Pub Date : 2024-11-04DOI: 10.1109/TSP.2024.3484582
Yu-Hang Xiao;David Ramírez;Lei Huang;Xiao Peng Li;Hing Cheung So
One-bit sampling has emerged as a promising technique in multiple-input multiple-output (MIMO) radar systems due to its ability to significantly reduce data volume, hardware complexity, and power consumption. Nevertheless, current detection methods have not adequately addressed the impact of colored noise, which is frequently encountered in real scenarios. In this paper, we present a novel detection method that accounts for colored noise in MIMO radar systems. Specifically, we derive Rao's test by computing the derivative of the likelihood function with respect to the target reflectivity parameter and the Fisher information matrix, resulting in a detector that takes the form of a weighted matched filter. To ensure constant false alarm rate (CFAR), we also consider noise covariance uncertainty and examine its effect on the probability of false alarm. The detection probability is also studied analytically. Simulation results demonstrate that the proposed detector provides considerable performance gains in the presence of colored noise.

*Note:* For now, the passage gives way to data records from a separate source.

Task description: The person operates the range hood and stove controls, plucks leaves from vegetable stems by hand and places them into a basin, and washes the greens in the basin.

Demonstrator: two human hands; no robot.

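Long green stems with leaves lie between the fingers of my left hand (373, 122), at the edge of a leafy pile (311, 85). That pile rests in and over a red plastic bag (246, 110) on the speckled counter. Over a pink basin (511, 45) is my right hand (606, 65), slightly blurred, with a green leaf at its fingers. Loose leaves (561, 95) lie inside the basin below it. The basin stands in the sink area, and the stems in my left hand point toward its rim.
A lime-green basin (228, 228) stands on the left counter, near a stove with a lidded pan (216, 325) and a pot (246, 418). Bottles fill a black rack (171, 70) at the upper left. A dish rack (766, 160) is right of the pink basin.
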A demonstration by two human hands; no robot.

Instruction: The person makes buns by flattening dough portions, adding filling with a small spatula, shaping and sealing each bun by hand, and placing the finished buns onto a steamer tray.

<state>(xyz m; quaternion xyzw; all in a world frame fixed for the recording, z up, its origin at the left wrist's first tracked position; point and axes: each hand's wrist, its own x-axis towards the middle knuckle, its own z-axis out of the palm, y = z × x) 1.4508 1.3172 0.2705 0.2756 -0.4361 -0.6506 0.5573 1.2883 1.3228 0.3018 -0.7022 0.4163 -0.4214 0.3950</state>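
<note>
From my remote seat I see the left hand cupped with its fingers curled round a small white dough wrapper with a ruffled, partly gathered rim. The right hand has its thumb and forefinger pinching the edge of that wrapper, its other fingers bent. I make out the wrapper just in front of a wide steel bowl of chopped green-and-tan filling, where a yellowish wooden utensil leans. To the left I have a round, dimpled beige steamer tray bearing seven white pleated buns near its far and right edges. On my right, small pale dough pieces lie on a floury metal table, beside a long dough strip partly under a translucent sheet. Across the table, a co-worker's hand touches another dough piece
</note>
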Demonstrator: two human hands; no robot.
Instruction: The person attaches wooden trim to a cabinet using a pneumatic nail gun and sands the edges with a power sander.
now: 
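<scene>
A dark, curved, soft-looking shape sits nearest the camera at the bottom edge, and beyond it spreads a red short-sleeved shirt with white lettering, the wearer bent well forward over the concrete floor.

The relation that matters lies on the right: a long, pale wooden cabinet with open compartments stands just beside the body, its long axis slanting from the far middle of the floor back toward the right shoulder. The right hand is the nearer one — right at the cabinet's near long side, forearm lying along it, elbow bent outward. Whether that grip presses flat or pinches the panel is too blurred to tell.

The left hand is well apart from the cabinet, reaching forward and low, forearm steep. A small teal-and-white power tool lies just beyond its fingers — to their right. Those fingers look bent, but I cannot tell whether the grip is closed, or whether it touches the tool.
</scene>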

在多输入多输出(MIMO)雷达系统中,单比特采样已成为一种很有前途的技术,因为它能显著减少数据量、硬件复杂性和功耗。然而,目前的检测方法还没有充分解决实际场景中经常遇到的彩色噪声的影响。在本文中,我们提出了一种在 MIMO 雷达系统中考虑彩色噪声的新型检测方法。具体来说,我们通过计算与目标反射率参数和费舍尔信息矩阵相关的似然函数导数来推导 Rao 检验,从而得到一种加权匹配滤波器形式的检测器。为了确保恒定的误报率(CFAR),我们还考虑了噪声协方差的不确定性,并研究了其对误报概率的影响。我们还对检测概率进行了分析研究。仿真结果表明,在存在彩色噪声的情况下,所提出的检测器能提供相当大的性能提升。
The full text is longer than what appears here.